Unfortunately, we tend to pass over the first step and go right to the second. However, what the text MEANS must flow out of what it MEANT.
So, how does one go about discovering what the author intended to communicate to his original readers?
First, every passage must be understood in its LITERARY CONTEXT.
This simply means that we need to pay attention to what comes before and what comes after the passage being studied. The literary context extends to the entire document (i.e., book of the Bible), but the section before and the section after is most important.
We’ve all had the experience of our words being taken out of context, and it’s pretty frustrating. The irony is that we do the same thing almost routinely in our reading/study of God’s Word.
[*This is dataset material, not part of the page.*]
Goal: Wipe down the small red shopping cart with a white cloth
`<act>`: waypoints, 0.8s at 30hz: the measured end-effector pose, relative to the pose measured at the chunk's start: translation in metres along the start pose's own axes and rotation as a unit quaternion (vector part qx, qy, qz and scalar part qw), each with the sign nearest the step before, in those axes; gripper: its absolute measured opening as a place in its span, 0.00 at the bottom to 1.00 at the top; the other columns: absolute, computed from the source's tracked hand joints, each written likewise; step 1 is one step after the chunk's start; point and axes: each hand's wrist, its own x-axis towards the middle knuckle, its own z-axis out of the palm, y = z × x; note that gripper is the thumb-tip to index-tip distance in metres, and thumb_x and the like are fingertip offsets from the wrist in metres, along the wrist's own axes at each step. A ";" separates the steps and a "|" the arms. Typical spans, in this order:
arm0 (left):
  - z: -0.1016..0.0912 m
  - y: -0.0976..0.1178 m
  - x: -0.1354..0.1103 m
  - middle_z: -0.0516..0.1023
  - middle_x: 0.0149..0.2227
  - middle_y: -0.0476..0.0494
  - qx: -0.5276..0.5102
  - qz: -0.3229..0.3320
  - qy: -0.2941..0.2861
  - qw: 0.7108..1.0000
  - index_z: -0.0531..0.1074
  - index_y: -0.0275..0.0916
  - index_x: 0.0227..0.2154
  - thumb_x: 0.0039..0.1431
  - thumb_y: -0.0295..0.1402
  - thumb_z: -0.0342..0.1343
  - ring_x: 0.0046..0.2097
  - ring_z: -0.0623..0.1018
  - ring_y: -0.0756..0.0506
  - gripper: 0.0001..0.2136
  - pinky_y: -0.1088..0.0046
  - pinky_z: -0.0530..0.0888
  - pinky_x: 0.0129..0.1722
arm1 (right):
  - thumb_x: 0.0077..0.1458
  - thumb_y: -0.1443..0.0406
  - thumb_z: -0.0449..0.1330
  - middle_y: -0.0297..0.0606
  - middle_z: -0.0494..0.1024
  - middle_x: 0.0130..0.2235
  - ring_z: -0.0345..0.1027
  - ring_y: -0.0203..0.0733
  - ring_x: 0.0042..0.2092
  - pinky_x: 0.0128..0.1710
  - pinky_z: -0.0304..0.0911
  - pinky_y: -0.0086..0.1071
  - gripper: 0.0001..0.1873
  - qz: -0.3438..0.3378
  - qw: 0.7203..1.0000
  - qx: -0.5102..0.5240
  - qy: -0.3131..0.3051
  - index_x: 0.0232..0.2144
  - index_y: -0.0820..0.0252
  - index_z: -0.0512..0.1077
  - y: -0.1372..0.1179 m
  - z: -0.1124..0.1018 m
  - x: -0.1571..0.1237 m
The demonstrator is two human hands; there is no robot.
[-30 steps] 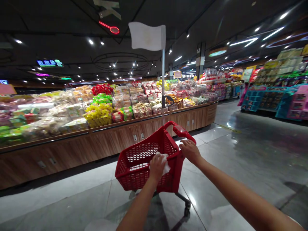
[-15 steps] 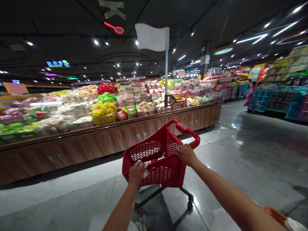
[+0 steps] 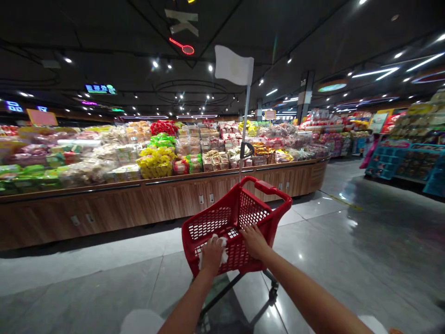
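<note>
While the left hand (image 3: pixel 212 254) clenches a white cloth (image 3: pixel 224 254) against the mesh wall of a red wheeled shopping basket (image 3: pixel 278 197) at 12 o'clock, the right hand (image 3: pixel 255 242) grips the basket's near rim; a wooden display counter (image 3: pixel 222 188) stands at 11 o'clock.

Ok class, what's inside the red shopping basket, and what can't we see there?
A crumpled white cloth or tissue lies under the left hand, against the red basket's mesh. The mesh directly beneath them is covered, so it cannot be seen.
</note>
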 end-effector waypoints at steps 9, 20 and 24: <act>-0.001 0.000 -0.019 0.72 0.50 0.42 -0.034 0.132 -0.037 0.990 0.65 0.43 0.53 0.59 0.28 0.54 0.51 0.72 0.41 0.18 0.61 0.71 0.51 | 0.42 0.73 0.54 0.41 0.56 0.65 0.31 0.48 0.68 0.64 0.25 0.52 0.37 -0.046 0.997 0.053 -0.013 0.58 0.55 0.62 0.012 0.034 -0.018; 0.006 -0.076 -0.016 0.71 0.54 0.44 -0.170 0.239 -0.064 0.954 0.69 0.49 0.52 0.61 0.32 0.52 0.56 0.70 0.43 0.16 0.63 0.72 0.54 | 0.47 0.67 0.55 0.53 0.64 0.59 0.42 0.56 0.65 0.64 0.31 0.47 0.26 0.064 0.996 0.033 -0.049 0.51 0.67 0.70 0.050 0.005 -0.014; 0.012 -0.068 -0.004 0.70 0.55 0.44 -0.185 0.145 -0.063 0.970 0.69 0.47 0.53 0.62 0.30 0.48 0.57 0.69 0.44 0.17 0.62 0.69 0.57 | 0.57 0.60 0.48 0.47 0.77 0.46 0.56 0.54 0.59 0.63 0.37 0.48 0.19 0.040 0.996 0.047 -0.066 0.37 0.61 0.77 0.014 -0.001 -0.021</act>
As much as possible, we need to avoid isolating a passage and trying to assign meaning without considering what comes before and after.
Second, every passage must be understood in its HISTORICAL CONTEXT.
We need to learn all we can about the circumstances surrounding the writer and the recipients of the document. After all, the Bible was written at least 2,000 years ago, by & for people in much different circumstances. The political, economic, social, cultural, geographic, and religious “climate” of the day is all relevant & necessary for our understanding. For this, we need a good Bible dictionary, 1-2 commentaries, and specific books on Bible history & culture.
As I prepare to preach on a passage, I spend a great deal of time studying both the literary & historical contexts. I may not share all of it in the sermon (or even very much of it), but the old adage is true: A verse (or passage) without context is a pretext for the interpreter’s biases & prejudices.
Bottom line: Interpreting the Bible correctly and responsibly takes time and diligent study.